At this point, we're basically just waiting for legislators to catch the fuck the up.
(Which, as we recently saw in Indiana, as but one example, still demands an awful lot of time and money and energy and action. Progress happens because people advocate for it. It's work. Work that isn't finished.)
There was even more significant support for nondiscrimination in business and for gay parenting:
According to the poll, public opinion is more unified on recent proposals that would allow businesses to refuse serving gays and others based on the religious convictions of the business owner. Nearly seven in 10 respondents say businesses should not be allowed to refuse service to gays. On this question, majorities across partisan lines said businesses should not be allowed to deny service.Social conservatives are fighting a number of losing battles, but none so losery as this one.
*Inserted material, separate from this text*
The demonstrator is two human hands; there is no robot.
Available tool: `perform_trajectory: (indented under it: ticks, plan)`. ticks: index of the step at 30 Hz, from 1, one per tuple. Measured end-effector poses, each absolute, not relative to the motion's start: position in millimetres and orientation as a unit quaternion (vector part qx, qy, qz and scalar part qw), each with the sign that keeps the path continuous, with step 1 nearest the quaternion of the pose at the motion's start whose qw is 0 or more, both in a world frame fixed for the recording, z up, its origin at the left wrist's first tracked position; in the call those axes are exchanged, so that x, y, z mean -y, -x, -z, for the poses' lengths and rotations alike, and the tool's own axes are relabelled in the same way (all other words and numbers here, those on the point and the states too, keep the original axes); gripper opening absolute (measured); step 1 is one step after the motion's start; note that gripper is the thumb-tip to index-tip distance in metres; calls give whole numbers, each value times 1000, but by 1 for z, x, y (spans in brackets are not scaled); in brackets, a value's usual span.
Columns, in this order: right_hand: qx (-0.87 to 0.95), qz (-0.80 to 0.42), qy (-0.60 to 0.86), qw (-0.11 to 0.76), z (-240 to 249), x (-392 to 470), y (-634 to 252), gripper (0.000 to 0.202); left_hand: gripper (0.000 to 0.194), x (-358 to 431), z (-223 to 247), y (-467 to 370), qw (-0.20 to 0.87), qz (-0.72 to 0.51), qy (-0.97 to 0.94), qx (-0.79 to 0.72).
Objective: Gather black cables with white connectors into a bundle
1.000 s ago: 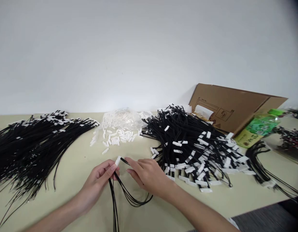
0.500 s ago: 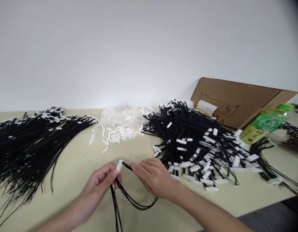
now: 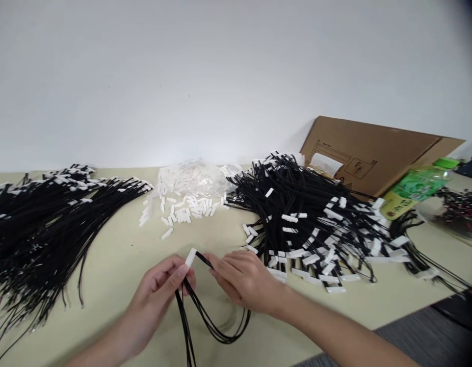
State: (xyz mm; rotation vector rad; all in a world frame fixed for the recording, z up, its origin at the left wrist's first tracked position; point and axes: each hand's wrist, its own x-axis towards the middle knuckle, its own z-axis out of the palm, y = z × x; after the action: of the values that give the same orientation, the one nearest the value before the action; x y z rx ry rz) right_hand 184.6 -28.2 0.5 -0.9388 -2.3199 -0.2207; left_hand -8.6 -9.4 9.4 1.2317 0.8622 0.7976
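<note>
Connector (image 3: pixel 190 257), white and oblong, sits pinched in left hand (image 3: pixel 157 288), right hand (image 3: pixel 245 280) pinching supple black wires (image 3: pixel 204 259).

My left hand (image 3: pixel 165 285) pinches, thumb (image 3: pixel 175 281) laid forward on near side, fingers curled behind it. Left forearm (image 3: pixel 109 339) bare, rising from lower left. My right hand (image 3: pixel 245 280) grips too, back turned up toward me, knuckles bent, fingertips (image 3: pixel 212 260) gathered and pointing at left hand. Right forearm (image 3: pixel 335 329) bare, slanting in from lower right. 2 hands near each other, narrow gap between, roughly level.
</note>
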Motion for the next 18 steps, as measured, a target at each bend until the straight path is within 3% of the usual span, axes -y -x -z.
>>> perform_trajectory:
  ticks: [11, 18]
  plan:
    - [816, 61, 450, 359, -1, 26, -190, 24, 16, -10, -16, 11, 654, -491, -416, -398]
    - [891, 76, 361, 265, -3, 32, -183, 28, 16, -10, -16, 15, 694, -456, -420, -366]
...The shifting attitudes extend beyond issues of marital rights to more basic beliefs about the nature of homosexuality and its implications for child rearing. Nearly eight in 10 say that gays can parent as well as straight people, up from just below six in 10 in a 1996 Newsweek survey.
Sixty-one percent support allowing gays to adopt a child, up from 49 percent in 2006 and 29 percent in a 1992 poll by Time magazine and CNN.
...Support for same-sex marriage has changed more rapidly than almost any social issue in the past decade. In a Post-ABC poll in March 2004, 38 percent said same-sex marriage should be legal, while 59 percent said it should not, the same percentage now in favor of allowing gays to marry.